Nous nous limiterons ici à décrire les applications essentielles que nous appliquons quotidiennement depuis quelques années en implantologie.


IV. QUELQUES APPLICATIONS DES LASERS DIODES EN IMPLANTOLOGIE

Les lasers Diodes ont de nombreuses applications en chirurgie implantaire (effet photoablatif … effet biostimulant …) et j’ai choisi de n’évoquer ici que la gestion du risque infectieux qui est une de  nos principales préoccupations dans la chirurgie des maxillaires, les sites donneurs et receveurs restant exposés à la prolifération bactérienne inévitable de l’écosystème bucco dentaire.

Nos recherches menées in vitro et in vivo depuis plus de 10 ans sur les principales bactéries parodonto pathogènes nous ont amenés à la conclusion que le rayonnement laser seul n’avait pas d’action bactéricide efficace,sauf sur Actinobacillus Actynomicetemcomitans.

Ces bactéries sont également résistantes aux antiseptiques oxydant comme le peroxyde d’hydrogène qui est seulement actif sur Actinobacillus et Prevotella Intermedia.

Par contre, l’effet photochimique obtenu par le rayonnement laser sous peroxyde d’hydrogène à 3 % nous donne un effet bactéricide tout à fait satisfaisant sur l’ensemble des bactéries parodonto pathogènes avec une certaine résistance pour Peptostreptococcus Micros qui demande une énergie plus importante et un temps d’application un peu plus long.

Tout ceci a été largement décrit dans de nombreux ouvrages professionnels :

Avances en Odontoestomatologia – fév. 2007 – vol. 23 – pages 127 à 133
Avances en Periodontia e Implantologia – dec. 2007 – Vol.19 – pages 131 à 139

Ces résultats nous ont permis d’appliquer le protocole peroxyde d’hydrogène à 3 % + rayonnement laser dans de très nombreux cas d’infections bucco dentaires, parodontales, péri implantaires avec des résultats souvent très satisfaisants même sur des patients victimes de sinusites ou d’ostéites aiguës ou chroniques.

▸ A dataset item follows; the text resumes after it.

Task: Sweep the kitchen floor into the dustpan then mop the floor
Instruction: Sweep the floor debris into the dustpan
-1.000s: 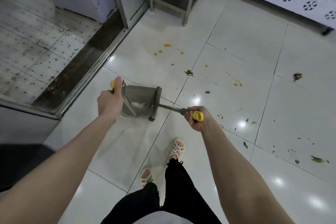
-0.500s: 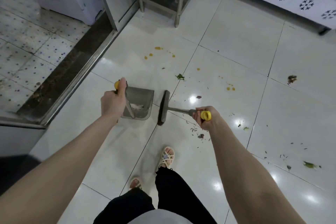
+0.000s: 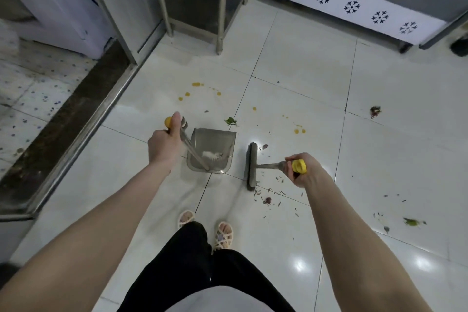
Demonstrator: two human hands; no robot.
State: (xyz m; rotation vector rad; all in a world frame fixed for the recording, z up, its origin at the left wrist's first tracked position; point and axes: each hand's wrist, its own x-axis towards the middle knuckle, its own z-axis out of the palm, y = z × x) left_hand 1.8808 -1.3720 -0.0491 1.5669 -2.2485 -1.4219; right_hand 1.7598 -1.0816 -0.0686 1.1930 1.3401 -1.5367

Les 6 cas cliniques décrits dans cet article sont représentatifs des types d’infections courantes rencontrées en odontostomatologie et qui nous imposaient systématiquement une prudence ou un refus thérapeutique  des actes chirurgicaux envisagés.

Cas clinique N°1  (Patient BE)
Traitement d’un cas de péri implantite par ostéogenèse naturelle.

L’analyse bactériologique de cette péri implantite nous montre une prolifération de Prevotella Intermedia,  Tanarella  Forsythensis,  Porphiromonas Gingivalis accompagnées de Treponema Denticola.

Cette péri implantite sera traitée comme une parodontite, mais au contraire des dents naturelles, nous pratiquons un lambeau d’accès afin d’avoir une vue directe des spires de l’implant et de pouvoir ainsi  faire l’excision du tissu de granulation présent dans les spires de l’implant.

Les instruments ultrasoniques seront employés sous polyvidone iodée dans la poche péri implantaire qui sera ensuite remplie d’eau oxygénée à 10 Vol. avant d’insérer la fibre laser parallèlement au fût implantaire.

7.

Les rafales seront relativement courtes espacées de temps de repos en essayant d’éviter au maximum l’impact de l’implant par le rayonnement laser (Fig. BE-2).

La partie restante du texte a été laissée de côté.